Yes, 2 years seems like a long time, but nursing school goes by soooo fast. And if you are in an accelerated program, separating now could harm your study time and grades. I suggest you ride it out.

You are actually doing him a favour by going to school, because you are going to be able to support yourself and he may not have to pay you alimony. Don't feel guilty for trying to improve your situation.

You may be surprised what you can do that you thought you COULDN'T....I know I was. When it is time to GO....you just GO...
I worried about my kids, too....but they are actually HAPPIER that we are apart. They love us both, but now have the space to love, and think, and BE....without worrying about their parents' happiness. (And No, I did NOT realize that they worried about US, until we split....but they WERE worried...) Something to think about...

More wise words from my wonderful therapist. I was feeling much the same as you about finances today when he said, "My wife doesn't work outside the home and every penny we have is attributable to her. There is no way I could have achieved what I have without her, and certainly no way I could have been a good father." Made me sad that I was never made to feel as if I was contributing, and happy to know that there are men out there that recognize what goes into running a household.

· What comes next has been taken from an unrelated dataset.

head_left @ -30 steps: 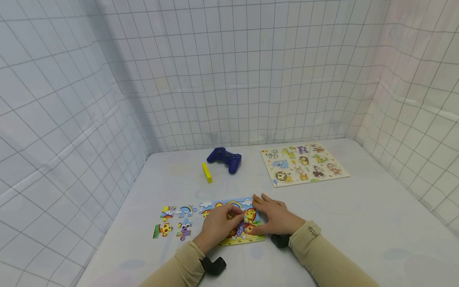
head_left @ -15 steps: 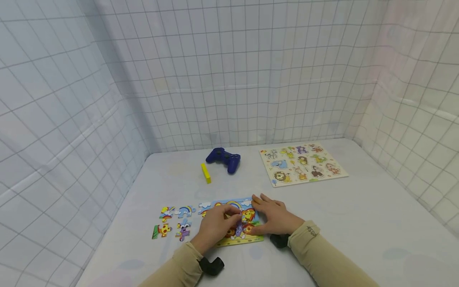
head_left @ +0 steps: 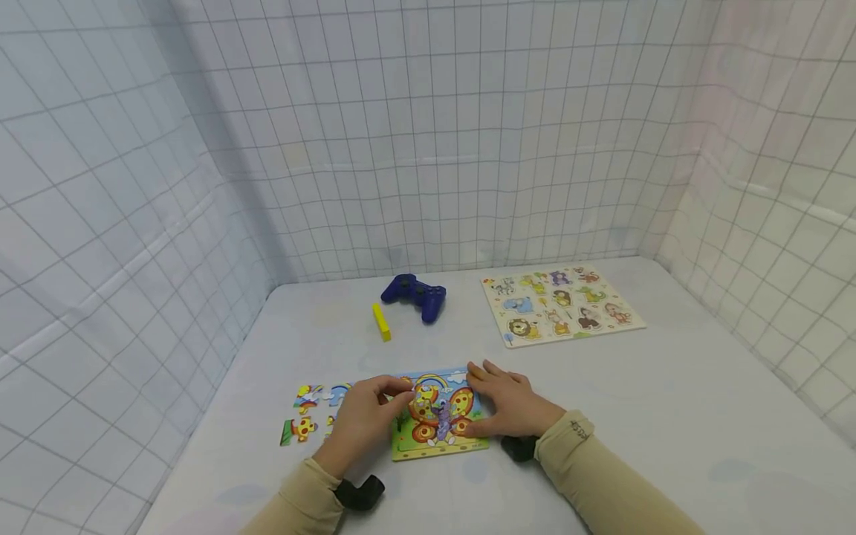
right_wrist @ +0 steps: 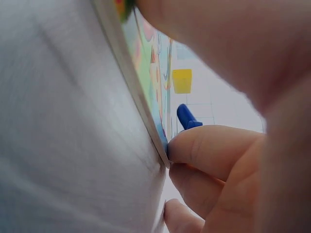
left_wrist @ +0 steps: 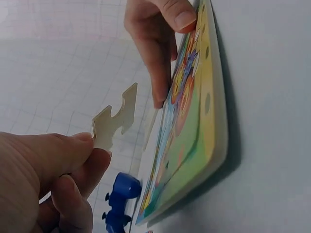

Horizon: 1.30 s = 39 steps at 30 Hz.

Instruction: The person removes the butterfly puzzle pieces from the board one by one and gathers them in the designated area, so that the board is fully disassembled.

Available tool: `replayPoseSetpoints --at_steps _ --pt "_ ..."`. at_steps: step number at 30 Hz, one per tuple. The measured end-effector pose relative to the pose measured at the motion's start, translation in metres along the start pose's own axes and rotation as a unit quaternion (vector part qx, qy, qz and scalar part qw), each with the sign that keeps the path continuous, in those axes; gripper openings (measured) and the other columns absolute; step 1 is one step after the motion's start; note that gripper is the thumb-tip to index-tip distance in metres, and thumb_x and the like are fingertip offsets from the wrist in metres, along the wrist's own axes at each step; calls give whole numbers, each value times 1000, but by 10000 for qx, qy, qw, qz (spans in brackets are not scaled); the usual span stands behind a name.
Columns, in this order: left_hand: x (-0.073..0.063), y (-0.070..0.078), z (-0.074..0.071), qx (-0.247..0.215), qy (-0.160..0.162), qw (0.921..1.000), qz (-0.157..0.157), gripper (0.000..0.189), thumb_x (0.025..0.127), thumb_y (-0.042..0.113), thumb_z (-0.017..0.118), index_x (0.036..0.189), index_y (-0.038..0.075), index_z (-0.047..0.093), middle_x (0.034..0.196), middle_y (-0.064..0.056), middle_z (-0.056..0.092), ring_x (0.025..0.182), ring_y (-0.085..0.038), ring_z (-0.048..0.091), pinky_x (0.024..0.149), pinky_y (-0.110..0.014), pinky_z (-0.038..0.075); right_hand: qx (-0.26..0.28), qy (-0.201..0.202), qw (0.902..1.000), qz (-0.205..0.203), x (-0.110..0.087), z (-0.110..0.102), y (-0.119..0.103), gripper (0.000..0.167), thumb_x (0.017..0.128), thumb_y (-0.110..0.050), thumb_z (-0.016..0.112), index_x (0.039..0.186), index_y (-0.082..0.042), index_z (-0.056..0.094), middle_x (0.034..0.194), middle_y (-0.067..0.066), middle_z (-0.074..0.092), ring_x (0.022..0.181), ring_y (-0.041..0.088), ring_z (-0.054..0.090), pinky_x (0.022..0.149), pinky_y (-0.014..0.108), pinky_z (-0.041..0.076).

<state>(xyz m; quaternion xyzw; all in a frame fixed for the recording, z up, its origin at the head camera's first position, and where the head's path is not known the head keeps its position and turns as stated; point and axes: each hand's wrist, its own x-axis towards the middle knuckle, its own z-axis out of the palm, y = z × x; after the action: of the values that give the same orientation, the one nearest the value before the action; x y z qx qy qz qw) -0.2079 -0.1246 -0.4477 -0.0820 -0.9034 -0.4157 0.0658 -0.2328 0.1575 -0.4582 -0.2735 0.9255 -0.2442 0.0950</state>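
Observation:
My left hand (head_left: 364,416) is over the left end of a cartoon jigsaw board (head_left: 438,451). Between thumb and fingertips it pinches a jigsaw piece (left_wrist: 103,127), whose pale, plain side and rounded notch face the left wrist camera. The head view largely hides this piece behind the fingers. On the board, a purple-bodied butterfly (head_left: 443,420) with orange and yellow wings shows under a rainbow. My right hand (head_left: 510,405) rests at the board's right side, thumb on the picture and fairly straight, spread fingers touching the far right edge.
Loose jigsaw pieces (head_left: 299,429) lie left of the board, some partly behind the left hand. Farther back are a yellow block (head_left: 381,322) and a dark blue game controller (head_left: 414,294). An animal puzzle board (head_left: 562,305) lies at the back right. Gridded cloth walls surround the table.
My left hand has moved left from the middle of the board, pinching a piece, and uncovered the butterfly's left wing. The right hand stays at the board's right side.

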Motion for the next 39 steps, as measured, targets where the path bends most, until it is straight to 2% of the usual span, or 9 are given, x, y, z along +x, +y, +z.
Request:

Two years goes by pretty quick, especially when you are busy. Take care of yourself.

Whatever time frame you set yourself, it is imperative that your preparations start NOW.

And it is imperative that you hold YOURSELF accountable to that time frame. It is very easy to slip into the trap of - "I'll leave when Aunty Maude dies" and when Aunty Maude does peg out, you revise the "when you'll get out" to "when the summer solstice happens"

Tread your own path.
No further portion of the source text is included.